=== SOURCE MATERIAL ===
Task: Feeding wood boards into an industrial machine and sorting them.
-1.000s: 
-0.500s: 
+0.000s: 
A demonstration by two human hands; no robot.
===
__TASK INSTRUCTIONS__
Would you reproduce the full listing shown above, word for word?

__EXERCISE OUTPUT__
Task: Feeding wood boards into an industrial machine and sorting them.
-1.000s: 
-0.500s: 
+0.000s: 
A demonstration by two human hands; no robot.

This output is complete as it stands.